II-II, q. 81 a. 8
Se la religione sia la stessa cosa della santità
Quaestio 81 · Della religione
Obiezione 1: Sembra che la religione non sia la stessa cosa della santità. La religione è una virtù speciale, come detto sopra (Art. 4): mentre la santità è una virtù generale, perché ci rende fedeli, e ci fa adempiere i nostri giusti obblighi verso Dio, secondo Andronico. Dunque la santità non è la stessa cosa della religione.
Obiezione 2: Inoltre, la santità sembra denotare una sorta di purezza. Infatti Dionigi dice (Div. Nom. xii) che "la santità è libera da ogni immondizia, ed è purezza perfetta e del tutto immacolata". Ora la purezza sembrerebbe soprattutto appartenere alla temperanza che respinge l'immondizia corporea. Poiché dunque la religione appartiene alla giustizia, sembrerebbe che la santità non sia la stessa cosa della religione.
Obiezione 3: Inoltre, le cose che sono membri opposti di una divisione non sono identificate l'una con l'altra.

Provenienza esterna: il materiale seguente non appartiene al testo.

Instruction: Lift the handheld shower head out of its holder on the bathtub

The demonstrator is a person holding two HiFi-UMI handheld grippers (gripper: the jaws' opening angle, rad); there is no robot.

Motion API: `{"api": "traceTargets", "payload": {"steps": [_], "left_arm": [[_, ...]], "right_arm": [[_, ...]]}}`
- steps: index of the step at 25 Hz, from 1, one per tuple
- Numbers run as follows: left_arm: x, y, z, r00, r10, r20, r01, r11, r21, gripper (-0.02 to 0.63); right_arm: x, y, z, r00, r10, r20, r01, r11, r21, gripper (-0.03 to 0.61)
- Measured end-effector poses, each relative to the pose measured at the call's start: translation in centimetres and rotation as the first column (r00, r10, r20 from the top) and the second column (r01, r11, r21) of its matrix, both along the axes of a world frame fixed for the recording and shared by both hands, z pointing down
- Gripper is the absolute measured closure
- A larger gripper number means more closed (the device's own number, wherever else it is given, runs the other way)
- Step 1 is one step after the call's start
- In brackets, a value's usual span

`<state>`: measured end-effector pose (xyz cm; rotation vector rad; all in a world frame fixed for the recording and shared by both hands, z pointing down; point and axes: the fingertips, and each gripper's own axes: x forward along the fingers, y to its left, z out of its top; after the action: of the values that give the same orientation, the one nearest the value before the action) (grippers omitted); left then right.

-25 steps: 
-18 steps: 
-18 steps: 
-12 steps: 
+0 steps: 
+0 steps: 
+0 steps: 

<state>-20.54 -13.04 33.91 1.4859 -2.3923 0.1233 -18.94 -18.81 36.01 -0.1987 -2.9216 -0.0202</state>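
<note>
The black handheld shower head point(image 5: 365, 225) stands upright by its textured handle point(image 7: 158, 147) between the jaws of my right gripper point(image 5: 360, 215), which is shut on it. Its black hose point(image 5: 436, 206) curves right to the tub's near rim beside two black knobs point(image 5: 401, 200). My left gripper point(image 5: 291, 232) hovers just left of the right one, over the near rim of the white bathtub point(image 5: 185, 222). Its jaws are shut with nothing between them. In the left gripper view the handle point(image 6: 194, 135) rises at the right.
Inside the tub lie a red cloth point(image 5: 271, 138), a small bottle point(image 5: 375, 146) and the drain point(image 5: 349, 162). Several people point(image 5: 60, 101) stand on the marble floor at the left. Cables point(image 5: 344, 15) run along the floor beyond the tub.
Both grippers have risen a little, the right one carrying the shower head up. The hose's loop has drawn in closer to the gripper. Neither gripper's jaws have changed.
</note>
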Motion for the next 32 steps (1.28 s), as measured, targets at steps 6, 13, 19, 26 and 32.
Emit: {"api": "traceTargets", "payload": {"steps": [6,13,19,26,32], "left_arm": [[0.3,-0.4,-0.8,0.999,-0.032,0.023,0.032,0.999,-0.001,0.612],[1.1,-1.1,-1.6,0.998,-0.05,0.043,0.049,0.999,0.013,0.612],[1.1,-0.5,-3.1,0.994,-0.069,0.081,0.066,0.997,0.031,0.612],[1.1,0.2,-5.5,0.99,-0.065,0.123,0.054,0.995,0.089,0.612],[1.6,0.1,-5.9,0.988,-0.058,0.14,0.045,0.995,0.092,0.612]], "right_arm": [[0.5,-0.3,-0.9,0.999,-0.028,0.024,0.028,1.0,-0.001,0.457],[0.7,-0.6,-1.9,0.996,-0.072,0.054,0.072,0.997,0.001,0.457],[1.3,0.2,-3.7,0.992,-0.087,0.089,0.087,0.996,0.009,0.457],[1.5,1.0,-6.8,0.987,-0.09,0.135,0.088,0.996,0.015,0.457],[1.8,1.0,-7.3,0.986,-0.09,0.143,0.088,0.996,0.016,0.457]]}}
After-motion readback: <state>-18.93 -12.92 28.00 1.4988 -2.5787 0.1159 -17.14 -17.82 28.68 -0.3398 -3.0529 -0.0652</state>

Ma in un'enumerazione data sopra (Q. 80, ad 4) delle parti della giustizia, la santità è annoverata come distinta dalla religione. Dunque la santità non è la stessa cosa della religione.
In contrario, Sta scritto (Lc 1, 74-75): "Che... possiamo servirLo... in santità e giustizia". Ora, "servire Dio" appartiene alla religione, come detto sopra (Art. 1, ad 3; Art. 3, ad 2). Dunque la religione è la stessa cosa della santità.
Rispondo che, La parola "santità" sembra avere due significati. In un modo denota purezza; e questo significato si accorda con il greco, poiché hagios significa "non sporco". In un altro modo denota fermezza, per cui nei tempi antichi il termine "sancta" era applicato a quelle cose che erano sostenute dalla legge e non dovevano essere violate. Quindi una cosa è detta essere sacra [sancitum] quando è ratificata dalla legge. Di nuovo, in latino, questa parola "sanctus" può essere collegata alla purezza, se viene risolta in sanguine tinctus [tinto di sangue], poiché, nei tempi antichi, coloro che desideravano essere purificati venivano aspersi col sangue della vittima", secondo Isidoro (Etym. x). In entrambi i casi il significato richiede che la santità sia ascritta a quelle cose che sono applicate al culto divino; cosicché non solo gli uomini, ma anche il tempio, i vasi e cose simili sono detti santificati per il fatto di essere applicati al culto di Dio. Poiché la purezza è necessaria affinché la mente sia applicata a Dio, dato che la mente umana è sporcata dal contatto con le cose inferiori, proprio come tutte le cose si deprezzano per la mescolanza con cose più vili, per esempio l'argento se mescolato col piombo. Ora affinché la mente sia unita all'Essere Supremo deve essere ritirata dalle cose inferiori: e quindi è che senza purezza la mente non può essere applicata a Dio. Perciò sta scritto (Eb 12, 14): "Cercate la pace con tutti, e la santità, senza la quale nessuno vedrà Dio". Di nuovo, la fermezza è richiesta affinché la mente sia applicata a Dio, poiché è applicata a Lui come suo fine ultimo e primo principio, e tali cose devono necessariamente essere immutabilissime. Quindi l'Apostolo ha detto (Rm 8, 38-39): "Io sono sicuro che né morte, né vita... ci separerà [Vulg.: 'potrà separarci'] dall'amore di Dio".
Di conseguenza, è per la santità che la mente umana applica se stessa e i suoi atti a Dio: cosicché differisce dalla religione non essenzialmente ma solo logicamente. Poiché prende il nome di religione in quanto rende a Dio il dovuto servizio in materie pertinenti specialmente al culto divino, come sacrifici, oblazioni e così via; mentre è chiamata santità, in quanto l'uomo riferisce a Dio non solo queste ma anche le opere delle altre virtù, o in quanto l'uomo per mezzo di certe opere buone si dispone al culto di Dio.
Risposta all'obiezione 1: La santità è una virtù speciale secondo la sua essenza; e sotto questo aspetto è in un certo modo identificata con la religione. Ma ha una certa generalità, in quanto col suo comando dirige gli atti di tutte le virtù al bene divino, proprio come la giustizia legale è detta essere una virtù generale, in quanto dirige gli atti di tutte le virtù al bene comune.
Risposta all'obiezione 2: La temperanza pratica la purezza, tuttavia non in modo da avere il carattere di santità a meno che non sia riferita a Dio. Quindi della verginità stessa Agostino dice (De Virgin. viii) che "è onorata non per ciò che è, ma per essere consacrata a Dio".
Risposta all'obiezione 3: La santità differisce dalla religione come spiegato sopra, non realmente ma logicamente.